U.S. Rep. Lloyd Doggett poised to run in proposed Austin district

The proposed map for Texas' congressional districts. Courtesy: Texas Legislative Council

U.S. Rep. Lloyd Doggett, a longtime Democratic congressman from Austin, indicated to Axios that he plans to announce his run for a seat in a newly proposed congressional district in Austin.

Why it matters: The recently crafted district, part of the redrawing of political boundaries every 10 years to account for population growth, is expected to be a safe Democratic seat that will include parts of Travis and Williamson counties.

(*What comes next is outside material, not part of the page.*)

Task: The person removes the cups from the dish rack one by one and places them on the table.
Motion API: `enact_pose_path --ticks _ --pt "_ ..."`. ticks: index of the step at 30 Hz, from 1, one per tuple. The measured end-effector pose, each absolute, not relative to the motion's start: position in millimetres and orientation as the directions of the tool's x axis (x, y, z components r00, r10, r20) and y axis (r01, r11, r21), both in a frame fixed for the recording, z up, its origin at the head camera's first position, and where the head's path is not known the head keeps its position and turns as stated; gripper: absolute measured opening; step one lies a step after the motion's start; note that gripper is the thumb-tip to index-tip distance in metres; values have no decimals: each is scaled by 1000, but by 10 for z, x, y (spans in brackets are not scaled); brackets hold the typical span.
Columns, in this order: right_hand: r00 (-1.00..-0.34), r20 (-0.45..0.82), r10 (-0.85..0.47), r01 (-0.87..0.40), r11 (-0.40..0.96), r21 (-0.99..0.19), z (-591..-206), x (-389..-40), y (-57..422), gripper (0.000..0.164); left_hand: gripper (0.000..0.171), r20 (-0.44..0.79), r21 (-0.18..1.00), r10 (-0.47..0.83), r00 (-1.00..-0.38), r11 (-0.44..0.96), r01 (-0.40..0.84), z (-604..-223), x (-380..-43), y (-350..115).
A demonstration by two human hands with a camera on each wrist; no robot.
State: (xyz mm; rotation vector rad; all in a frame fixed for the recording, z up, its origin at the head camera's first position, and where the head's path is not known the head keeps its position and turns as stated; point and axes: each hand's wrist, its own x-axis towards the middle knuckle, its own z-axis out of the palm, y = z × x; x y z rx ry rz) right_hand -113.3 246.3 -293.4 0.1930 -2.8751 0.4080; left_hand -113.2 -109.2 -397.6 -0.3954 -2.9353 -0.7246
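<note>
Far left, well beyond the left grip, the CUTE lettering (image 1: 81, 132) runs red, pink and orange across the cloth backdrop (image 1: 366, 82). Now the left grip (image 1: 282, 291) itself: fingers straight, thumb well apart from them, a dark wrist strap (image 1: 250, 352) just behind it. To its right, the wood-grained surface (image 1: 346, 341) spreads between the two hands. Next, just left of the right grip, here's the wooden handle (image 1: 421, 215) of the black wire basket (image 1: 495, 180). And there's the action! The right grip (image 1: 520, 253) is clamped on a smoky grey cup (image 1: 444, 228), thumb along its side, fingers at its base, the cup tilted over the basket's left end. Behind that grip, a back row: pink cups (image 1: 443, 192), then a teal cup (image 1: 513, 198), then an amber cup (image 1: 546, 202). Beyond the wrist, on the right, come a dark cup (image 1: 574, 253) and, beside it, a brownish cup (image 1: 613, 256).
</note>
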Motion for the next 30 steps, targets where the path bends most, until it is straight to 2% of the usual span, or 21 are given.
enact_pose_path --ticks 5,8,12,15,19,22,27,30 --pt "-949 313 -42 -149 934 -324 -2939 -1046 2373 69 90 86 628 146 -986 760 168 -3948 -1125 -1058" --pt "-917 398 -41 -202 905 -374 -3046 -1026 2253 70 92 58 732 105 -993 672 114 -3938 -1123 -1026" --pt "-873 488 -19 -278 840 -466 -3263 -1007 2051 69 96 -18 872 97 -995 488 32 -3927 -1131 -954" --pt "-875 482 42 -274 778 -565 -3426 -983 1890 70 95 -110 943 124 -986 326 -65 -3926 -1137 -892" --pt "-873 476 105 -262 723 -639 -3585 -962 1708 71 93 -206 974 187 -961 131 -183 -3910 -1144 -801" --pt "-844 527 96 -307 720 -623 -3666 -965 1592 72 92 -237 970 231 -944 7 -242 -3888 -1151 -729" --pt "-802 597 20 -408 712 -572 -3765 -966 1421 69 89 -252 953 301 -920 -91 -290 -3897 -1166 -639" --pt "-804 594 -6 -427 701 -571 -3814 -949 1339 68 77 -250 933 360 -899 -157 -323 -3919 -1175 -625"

  • It's also seen as a natural fit for Doggett, who spent his tenure as a political survivor in gerrymandered districts that have stretched to South Texas.
  • The creation of the Austin congressional seat is part of an effort by Texas Republican lawmakers to protect GOP incumbents across the state and win back political power in Washington.

What he's saying: "For years, I had the good fortune to represent all of Austin, the only city I have ever called home," Doggett told Axios. "After then being switched across Texas to Rio Grande City, LaGrange and San Antonio, Republicans have now created District 37, which for now reunites many of the Austin neighborhoods I was first elected to represent."

  • "Though designed for the wrong reasons and refusing to acknowledge that 95% of the growth in Texas has been from people of color, this new gerrymander seems to at least mean that most Travis County residents will no longer be forced into districts of Trump-supporting Congress members," he continued.

"I will be asking neighbors to permit my continued service in Washington as a voice for our shared values."

State of play: Doggett has built deep loyalties and a wide network in his decades in office. Ahead of his announcement, other possible candidates included:

Wendy Davis, the former Democratic state senator who drew national headlines for her 13-hour filibuster over a restrictive abortion measure.

  • She's sought higher office before, facing a bruising defeat in her 2014 gubernatorial bid against now-Gov. Greg Abbott. U.S. Rep. Chip Roy (R) narrowly defeated Davis in 2020 for a seat representing a slice of Austin and the Hill Country.
  • Davis, who lives in Austin, has punted questions about a possible run, saying instead she has "serious legal concerns" with the map: "Discussions around who may or may not run for election and in which districts is not the right conversation to have at this time."
    • A spokesman for Davis declined to comment further.

State Rep. Gina Hinojosa, an Austin Democrat, was also seen as a possible contender for the new seat.

  • Her state House district fits squarely in the new 37th Congressional District, and she drew national attention when she joined Democrats in fleeing the state earlier this year to break quorum over a sweeping GOP-led voting bill.
  • Hinojosa previously said it's not the time to discuss possible candidates for the district. She maintained that position Friday, telling Axios she's "trying to protect the voting interests of Travis County" and "will make a decision about next steps once maps are voted out."

What's next: In what amounts to a field-clearing move, Doggett isn't waiting for the congressional map to be finalized.

  • Doggett said he will make his decision about where to run publicly on Monday outside Bryker Woods Elementary, the same location as his original announcement for Congress. He was first elected to Congress in 1994.

Names floated for Doggett's old district include:

  • Austin City Council Member Greg Casar
  • State Rep. Trey Martinez Fischer, a San Antonio Democrat
  • Julián Castro, former mayor of San Antonio and Obama-era Secretary of Housing and Urban Development

Yes, but: While Castro's name recognition and cash-raising prowess would make him a favorite for the seat, the job may not best position him for a statewide run in 2024 against Republican U.S. Sen. Ted Cruz. A spokesman for Castro did not return Axios' request for comment.

Our thought bubble: Even as Austin finally gets its own Democrat in Congress, it comes at the cost of communities of color across the state getting sliced and diced. Republicans did not add a new Hispanic-majority district in Texas, despite the group driving much of the state's population growth.